En Allemagne, le Financial Times Deutschland, évoquait ainsi un "tournant, particulièrement pour Angela Merkel", la chancelière allemande, apôtre de la rigueur pour combattre la crise des dettes et qui n'avait pas caché son soutien au sortant Nicolas Sarkozy.
"C'est très déplaisant pour Merkel. Pas tant parce que Hollande menacerait le sauvetage de l'euro. Mais parce que sa demande de compléter le pacte fiscal par des mesures de croissance touche à la suprématie de la chancelière en Europe", poursuit le quotidien économique.
Pour The Independent à Londres, la victoire de Hollande "annonce un changement dans la façon dont l'Europe va s'attaquer à la crise de la dette et la façon dont la France va agir dans le monde".
"Hollande triomphe face à la politique d'austérité de Sarkozy", juge The Times (proche des conservateurs) alors que pour le Financial Times "Hollande prend la présidence française, Sarkozy devient la dernière victime du retour de bâton contre les sortants".
"Hollande est l'homme qui promet de transformer l'héritage d'Angela Merkel et adopter une stratégie différente dans la lutte contre la crise et la stabilisation de l'euro", écrit le quotidien économique portugais Jornal de Negocios qui affirme en outre qu'à Berlin Hollande "n'est pas persona non grata, mais presque".

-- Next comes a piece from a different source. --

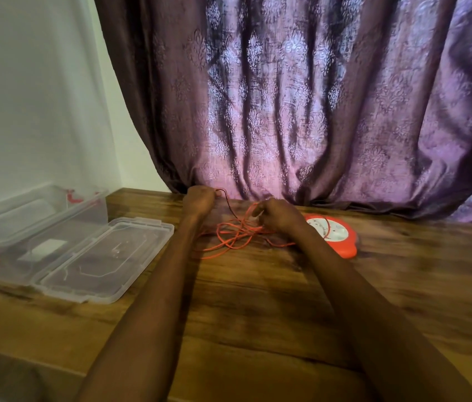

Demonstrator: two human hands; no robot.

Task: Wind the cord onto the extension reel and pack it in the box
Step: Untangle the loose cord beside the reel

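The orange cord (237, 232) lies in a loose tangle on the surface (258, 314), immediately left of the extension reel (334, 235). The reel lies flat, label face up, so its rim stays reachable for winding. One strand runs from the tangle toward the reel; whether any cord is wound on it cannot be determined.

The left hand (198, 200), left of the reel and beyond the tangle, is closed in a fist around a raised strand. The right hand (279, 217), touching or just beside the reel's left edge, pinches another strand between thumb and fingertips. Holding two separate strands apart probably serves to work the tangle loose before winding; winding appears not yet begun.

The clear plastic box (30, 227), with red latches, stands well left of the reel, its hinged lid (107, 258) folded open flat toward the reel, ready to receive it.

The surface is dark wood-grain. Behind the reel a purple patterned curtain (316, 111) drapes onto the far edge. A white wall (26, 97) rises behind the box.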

"Paris change et l'Europe change": pour l'italien La Stampa (centre-droit) "probablement, beaucoup va changer en Europe", tout en avertissant: "on verra comment il tiendra sa promesse" de "rompre le pacte fiscal" européen.
En Espagne, El Pais (centre-gauche), écrit que "la gauche européenne renaît ce 6 mai en France" et que l'élection du candidat socialiste "ouvre une nouvelle étape politique en France comme en Europe", avec notamment la fin du "directoire connu sous le nom de Merkozy" avec "tout l'accent mis sur l'austérité".
Le Soir, journal francophone belge de référence, évoque "Hollande, le président attendu au tournant". Et d'avertir: "Après l'épreuve de la conquête, celle du pouvoir. Le vainqueur ne connaîtra pas d'état de grâce".